Dann werde ich Fotos von mir selbst in die Arbeit einbinden und Blumen malen, um diese fantastischen „Familien“ -Fotografien zu erstellen, die es mir ermöglichen, Vergangenheit, Gegenwart und Zukunft auf eine Weise zu verbinden, wie es reine Fotografie niemals tun könnte.
Wenn Sie nur ein einziges Objektiv für einen Tag herausnehmen könnten, welches wäre es?
A 28mm. Dies ist das einzige Objektiv, das ich in den letzten Jahren hatte, da dieses Objektiv mir einen angenehmen Abstand zu Menschen bietet, die sich intim fühlen, aber nicht in ihrem Gesicht sind.
Jetzt mit der Pandemie muss ich mich von Menschen fernhalten, also bin ich auf 35 mm umgestiegen, weil 28 mm sich so anfühlen, als wäre ich zu weit weg. Als ich im Januar nach Russland ging, habe ich meine 28mm nicht einmal herausgenommen. Ich habe mit einem 35mm geschossen.
Wie denken Sie, können Frauen die Fotografie anders angehen als Männer?
Frauen haben einen etwas anderen Ansatz, weil sie sich emotionaler mit ihren Themen verbinden.
Wir können als weniger bedrohlich und freundlicher angesehen werden als männliche Fotografen. Männer tragen oft viel Ausrüstung und gehen schnell auf Menschen zu; Menschen können Angst bekommen.
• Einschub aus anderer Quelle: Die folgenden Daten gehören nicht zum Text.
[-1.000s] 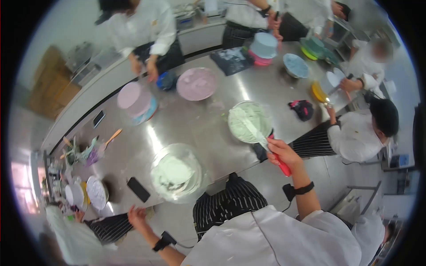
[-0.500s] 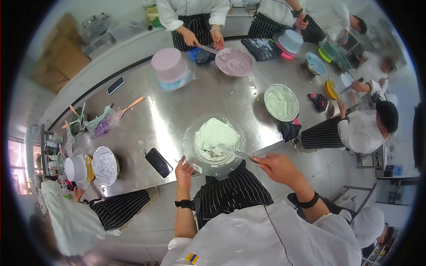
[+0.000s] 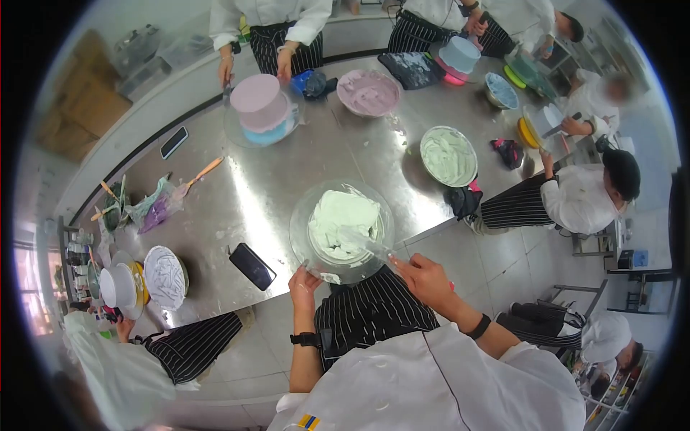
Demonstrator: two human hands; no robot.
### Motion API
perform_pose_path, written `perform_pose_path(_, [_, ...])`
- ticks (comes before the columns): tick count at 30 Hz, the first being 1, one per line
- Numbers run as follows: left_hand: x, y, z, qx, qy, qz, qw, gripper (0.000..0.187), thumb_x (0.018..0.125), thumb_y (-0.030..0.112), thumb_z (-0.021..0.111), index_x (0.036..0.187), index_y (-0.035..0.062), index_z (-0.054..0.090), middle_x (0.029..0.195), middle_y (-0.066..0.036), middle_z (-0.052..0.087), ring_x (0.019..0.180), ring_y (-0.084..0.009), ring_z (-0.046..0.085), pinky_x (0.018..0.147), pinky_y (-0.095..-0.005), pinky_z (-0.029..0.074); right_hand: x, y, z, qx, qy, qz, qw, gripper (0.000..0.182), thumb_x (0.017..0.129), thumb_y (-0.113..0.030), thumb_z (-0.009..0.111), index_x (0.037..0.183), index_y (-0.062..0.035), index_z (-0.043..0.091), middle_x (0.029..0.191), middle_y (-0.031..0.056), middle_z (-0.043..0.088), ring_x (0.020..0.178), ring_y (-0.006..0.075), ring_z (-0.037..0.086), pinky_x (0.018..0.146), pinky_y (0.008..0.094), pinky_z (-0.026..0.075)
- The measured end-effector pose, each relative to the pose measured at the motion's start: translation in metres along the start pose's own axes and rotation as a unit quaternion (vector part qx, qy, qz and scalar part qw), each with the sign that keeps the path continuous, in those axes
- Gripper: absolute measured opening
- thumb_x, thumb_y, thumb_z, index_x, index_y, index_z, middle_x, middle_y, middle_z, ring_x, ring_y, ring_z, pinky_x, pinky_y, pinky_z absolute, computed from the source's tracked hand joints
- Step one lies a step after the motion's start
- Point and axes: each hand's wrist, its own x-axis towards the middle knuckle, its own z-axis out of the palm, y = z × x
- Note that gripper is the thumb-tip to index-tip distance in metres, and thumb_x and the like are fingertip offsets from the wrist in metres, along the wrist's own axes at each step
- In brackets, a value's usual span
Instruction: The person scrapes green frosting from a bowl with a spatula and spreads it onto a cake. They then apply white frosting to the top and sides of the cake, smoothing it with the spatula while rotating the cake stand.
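I see black phone on steel table | left hand at clear stand rim, whether gripping I can't make out | pale-green cream mound on stand | spatula, blade at mound | right hand holding spatula

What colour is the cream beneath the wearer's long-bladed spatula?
Pale green cream, clearest in the head view.

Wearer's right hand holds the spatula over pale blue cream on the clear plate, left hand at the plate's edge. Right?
Not the colour: the head view shows pale green cream. The rest stands: right hand holds the spatula over it, left hand at the clear plate's edge.
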Motion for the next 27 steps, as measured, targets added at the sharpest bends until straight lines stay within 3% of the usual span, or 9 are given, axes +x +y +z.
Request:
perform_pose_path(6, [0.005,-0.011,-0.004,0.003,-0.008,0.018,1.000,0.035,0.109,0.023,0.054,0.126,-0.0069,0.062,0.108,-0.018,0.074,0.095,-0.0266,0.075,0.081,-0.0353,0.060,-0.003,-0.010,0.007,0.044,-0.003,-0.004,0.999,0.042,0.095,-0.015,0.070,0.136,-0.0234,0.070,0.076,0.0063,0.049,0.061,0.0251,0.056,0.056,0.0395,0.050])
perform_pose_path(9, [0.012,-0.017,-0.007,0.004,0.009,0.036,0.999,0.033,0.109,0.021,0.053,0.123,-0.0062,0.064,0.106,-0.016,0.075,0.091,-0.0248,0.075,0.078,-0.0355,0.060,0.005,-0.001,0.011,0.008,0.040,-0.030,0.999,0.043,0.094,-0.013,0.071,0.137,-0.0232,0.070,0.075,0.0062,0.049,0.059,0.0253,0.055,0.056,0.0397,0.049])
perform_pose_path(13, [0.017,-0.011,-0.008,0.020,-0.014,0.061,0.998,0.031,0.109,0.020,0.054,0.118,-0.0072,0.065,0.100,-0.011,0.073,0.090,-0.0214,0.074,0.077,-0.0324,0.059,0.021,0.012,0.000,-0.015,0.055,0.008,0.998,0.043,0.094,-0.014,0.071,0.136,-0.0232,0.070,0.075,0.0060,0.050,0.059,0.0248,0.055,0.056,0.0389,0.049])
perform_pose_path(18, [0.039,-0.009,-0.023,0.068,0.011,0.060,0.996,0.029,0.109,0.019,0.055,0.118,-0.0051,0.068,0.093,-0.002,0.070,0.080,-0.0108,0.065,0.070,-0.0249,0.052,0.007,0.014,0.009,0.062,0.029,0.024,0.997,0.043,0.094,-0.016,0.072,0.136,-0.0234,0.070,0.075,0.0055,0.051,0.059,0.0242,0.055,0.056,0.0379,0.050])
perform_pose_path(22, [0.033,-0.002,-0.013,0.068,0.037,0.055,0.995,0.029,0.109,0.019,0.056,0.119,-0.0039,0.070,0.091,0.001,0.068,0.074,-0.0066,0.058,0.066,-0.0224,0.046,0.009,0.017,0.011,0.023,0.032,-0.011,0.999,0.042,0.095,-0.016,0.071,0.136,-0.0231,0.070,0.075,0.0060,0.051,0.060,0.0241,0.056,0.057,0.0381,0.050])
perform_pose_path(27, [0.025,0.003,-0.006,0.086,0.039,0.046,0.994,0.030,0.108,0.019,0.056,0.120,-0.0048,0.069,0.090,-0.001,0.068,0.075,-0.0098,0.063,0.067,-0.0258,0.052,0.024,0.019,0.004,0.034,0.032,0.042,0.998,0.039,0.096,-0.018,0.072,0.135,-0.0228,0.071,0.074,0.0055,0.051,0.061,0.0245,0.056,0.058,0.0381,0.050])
Die Leute lesen andere Leute: wie du aussiehst, wie du dich verhältst und wie du dich präsentierst - und hier sind wir anders. Frauen gehen leiser, wir haben kleinere Kameras, vielleicht hängt eine Geldbörse. Die Probanden können uns mehr vertrauen, weil wir weiblich sind.
Es kommt von der Idee, dass Frauen nicht bedrohlich sind oder dass wir keine professionellen Fotografen sind, und wenn wir ein Bild machen, wird es möglicherweise nirgendwo landen.
Vielleicht fällt es uns deshalb leichter, Kinder zu fotografieren. Viele Männer, mit denen ich gesprochen habe, haben aufgehört, Kinder zu fotografieren.
Women Street Photographers ist ab sofort erhältlich
Women Street Photographers wird von Prestel für £ 24.99 / $ 35 veröffentlicht. ISBN: 978379137823.